Louis Menand tells us that Oliver Wendell Holmes Jr. who was an officer in the Union Army, came to a realization as he was recovering from his wounds. The war "made him lose his belief in beliefs. It impressed on his mind, in the most graphic and indelible way, a certain idea about the limits of ideas." We forget that "the saving of the Union" and "the abolition of slavery" were incompatible ideals. But many "feared secession more than they disliked slavery." So, reflecting on his wounds suffered in the Civil War: "He had found that he did not require a religious faith. Uncertainty -- 'I am about to make a leap in the dark' -- turned out to be all the certainty he needed." Actually he'd just discovered more truly what faith is -- the ability to live with ambiguity and uncertainty.

Holmes was an example of the kind of person who saw the common ground on which we stand in our uncertainties and questions. He had learned the one necessary lesson of the war as "a rebuke to people ... who believe that their idea of civilization is a justification for killing those who decline to share it." The principle is this: certitude leads to violence. This was why Holmes didn't like the abolitionists. "When you know that you know persecution comes easy. It is as well that some of us don't know that we know anything."

But while we can't dispense with "certainty" altogether, we could all be improved by a little self-doubt. It wouldn't hurt some of us to be skeptical about our own convictions. We meet on common ground -- a place where the sheer un-answerability of life's questions renders us speechless and we begin to understand that "the test of a belief is not immutability, but adaptability."

What of just last week? There is the historic civil rights ruling on marriage equality and the question raised by the recent Bokbluster cartoon of a doctor holding up a birth certificate with name, sex and race blank. The parents' response: "We're going to wait til it's old enough to make its own decision." We live in a time when it seems that being a human being is the subject of endless invention of almost limitless possibility.

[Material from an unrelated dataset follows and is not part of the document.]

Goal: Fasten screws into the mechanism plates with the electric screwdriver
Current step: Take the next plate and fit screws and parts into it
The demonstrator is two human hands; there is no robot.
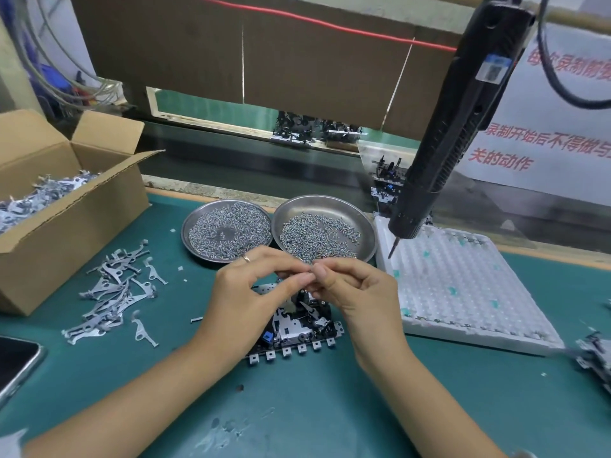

We've come a long way from the crude appeals to Natural Law. Holmes (père) thought education of women was a waste. There were exceptions but "a natural law is not disproved by a pickled monster." Harvard Medical School didn't admit a woman until 1945. Perhaps a hundred years from now, we will be castigated by our descendents for either too much wishful thinking or for denying our fellow humans their right to be anything they choose.

Retire the flag by all means, but let's study our history, repent and be open to change.